The peripheral-translator test. Find someone who works in your industry but at a very different cadence — an investigative reporter on your beat, a long-cycle academic, a regulator, a retired operator who now sits on a board or two. Have a real conversation with them once a quarter. If they consistently surprise you with what they think is going on in your market, your instruments are missing what their instruments are picking up. They are not smarter than you. They are differently tuned.
So what? You can't feel bandwidth-lock from the inside. You diagnose it indirectly, by the residue it leaves on the edges of your data — the consistent surprise from quiet weeks, the consistent miss with peripheral translators, the consistent agreement-without-conviction in the conference room.
Four Moves You Can Make On Monday
Bandwidth rotation that isn't scheduled, instrumented, and translated is just a vacation. The point is not to feel differently about the company; it is to convert the slower rhythm into representable objects you can act on by Wednesday.

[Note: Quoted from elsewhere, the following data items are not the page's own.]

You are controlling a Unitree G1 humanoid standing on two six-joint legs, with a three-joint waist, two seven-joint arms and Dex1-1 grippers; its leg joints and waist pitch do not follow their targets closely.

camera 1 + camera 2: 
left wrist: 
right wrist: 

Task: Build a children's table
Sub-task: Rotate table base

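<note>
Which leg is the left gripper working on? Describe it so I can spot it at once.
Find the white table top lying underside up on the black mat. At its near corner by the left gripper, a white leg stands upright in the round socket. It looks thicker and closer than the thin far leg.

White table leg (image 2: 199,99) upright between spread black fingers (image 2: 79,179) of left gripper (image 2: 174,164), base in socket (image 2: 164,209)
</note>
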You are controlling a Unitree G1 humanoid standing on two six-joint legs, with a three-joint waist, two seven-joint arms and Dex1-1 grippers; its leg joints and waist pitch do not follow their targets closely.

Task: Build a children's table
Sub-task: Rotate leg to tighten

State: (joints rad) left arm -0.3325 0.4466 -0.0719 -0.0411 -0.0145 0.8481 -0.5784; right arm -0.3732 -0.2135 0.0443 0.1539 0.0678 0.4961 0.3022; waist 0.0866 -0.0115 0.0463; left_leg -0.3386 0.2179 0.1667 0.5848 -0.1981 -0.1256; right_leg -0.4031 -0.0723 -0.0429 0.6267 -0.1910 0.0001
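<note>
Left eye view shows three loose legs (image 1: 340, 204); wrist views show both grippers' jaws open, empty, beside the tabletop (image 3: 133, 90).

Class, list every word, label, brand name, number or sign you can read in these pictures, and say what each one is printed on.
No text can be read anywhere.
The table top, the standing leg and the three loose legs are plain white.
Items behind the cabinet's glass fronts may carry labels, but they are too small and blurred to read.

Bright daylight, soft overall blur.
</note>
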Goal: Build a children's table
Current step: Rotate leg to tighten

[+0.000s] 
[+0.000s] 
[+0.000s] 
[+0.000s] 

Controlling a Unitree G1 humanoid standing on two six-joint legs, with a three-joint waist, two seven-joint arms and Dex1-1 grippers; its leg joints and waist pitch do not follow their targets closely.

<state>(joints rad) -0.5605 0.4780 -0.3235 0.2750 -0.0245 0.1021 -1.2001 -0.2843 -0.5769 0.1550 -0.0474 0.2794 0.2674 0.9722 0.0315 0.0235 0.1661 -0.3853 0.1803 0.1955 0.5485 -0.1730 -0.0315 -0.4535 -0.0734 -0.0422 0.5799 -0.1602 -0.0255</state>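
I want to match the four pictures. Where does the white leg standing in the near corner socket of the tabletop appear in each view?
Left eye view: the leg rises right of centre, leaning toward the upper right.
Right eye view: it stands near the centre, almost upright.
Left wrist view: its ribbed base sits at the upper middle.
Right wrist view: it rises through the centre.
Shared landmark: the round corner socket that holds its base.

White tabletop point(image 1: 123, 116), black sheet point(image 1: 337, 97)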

Four concrete moves stand up at almost any company size.
1. Install a true Saturday read.
Not a Saturday work session. A Saturday read at a different rhythm than the weekday read. Pick one piece of long-cycle input — a six-month customer-cohort plot, the company's originating thesis document, a competitor's five-year-old strategy memo, a board-deck archive — and spend ninety minutes with it on a slow morning, with a notebook, no devices except the source, and no agenda. The instrumentation is one prompt: what does this say to me at this rhythm that it did not say at standup rhythm? Write three sentences in the notebook before you stand up. Carry those three sentences into the Monday founders' meeting. That's the translation move. Without it, the Saturday read is a hobby.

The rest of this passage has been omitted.